This is a rough outline what would one have to do to make the PME work on multiple GPUs (using decomposition).
# As a minimal first step, PME spread/gather GPU (CUDA, and in the future, OpenCL with mostly same code) kernels should be made to work with decomposition:
* realGridSizePadded vector in the PME GPU structure should be updated to allow for (PME order - 1) overlap in decomposed dimensions;
* hardcoded wrapX/wrapY spread/gather kernel parameters should be set properly to reflect 1D/2D decomposition, the kernel code should already account for those;
* kernels should only work only with given (local) range/indices of atoms, preferably with ArrayRef;
* for correctness purposes only, grid overlap communication MPI calls from gmx_pme_do(), such as sum_fftgrid_dd(), could be reintroduced into PME GPU host code after spreading/before gathering.
* obviously, one would have to modify/disable the corresponding GPU assignment single PME rank safeguards/asserts.
With this, PME mixed mode (–nb gpu –pme gpu –pmefft cpu) should function correctly with multiple ranks (e.g. –npme x). PmeTest in mdrun-mpi-test can be enhanced to cover the correctness.

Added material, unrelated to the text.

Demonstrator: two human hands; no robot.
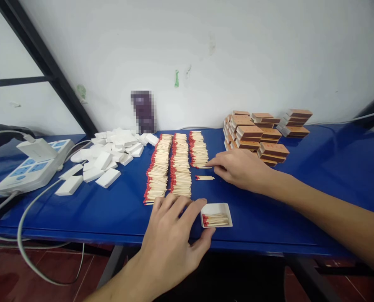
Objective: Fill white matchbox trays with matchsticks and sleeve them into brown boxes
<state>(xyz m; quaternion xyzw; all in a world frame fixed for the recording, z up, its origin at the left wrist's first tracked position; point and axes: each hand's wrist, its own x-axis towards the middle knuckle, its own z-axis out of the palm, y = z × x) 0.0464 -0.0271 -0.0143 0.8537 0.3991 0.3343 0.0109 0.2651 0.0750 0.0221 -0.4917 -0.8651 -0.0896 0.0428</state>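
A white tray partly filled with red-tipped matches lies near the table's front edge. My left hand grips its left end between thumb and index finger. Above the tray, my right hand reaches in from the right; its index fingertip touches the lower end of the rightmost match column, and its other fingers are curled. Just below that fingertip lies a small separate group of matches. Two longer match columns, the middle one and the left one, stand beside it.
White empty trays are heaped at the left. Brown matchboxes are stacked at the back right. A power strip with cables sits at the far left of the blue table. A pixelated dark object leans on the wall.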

# To try to make PME GPU work not so slow, as the next step, one way I can think of is to:
* implement full grid all-to-all broadcast for all PME ranks after spreading, only once per step;
* run GPU FFT/solve redundantly on this full grid on all PME ranks - since our grid sizes are so small anyway (10^5 - 10^6 cells), we would not extract much more parallelism from those guys anyway. Also, next to no code modification.
CUDA-aware MPI might come into this, of course, and there might be better ways. It might be not beneficial at all, as compared to the mixed mode from step 1. Remains to be seen.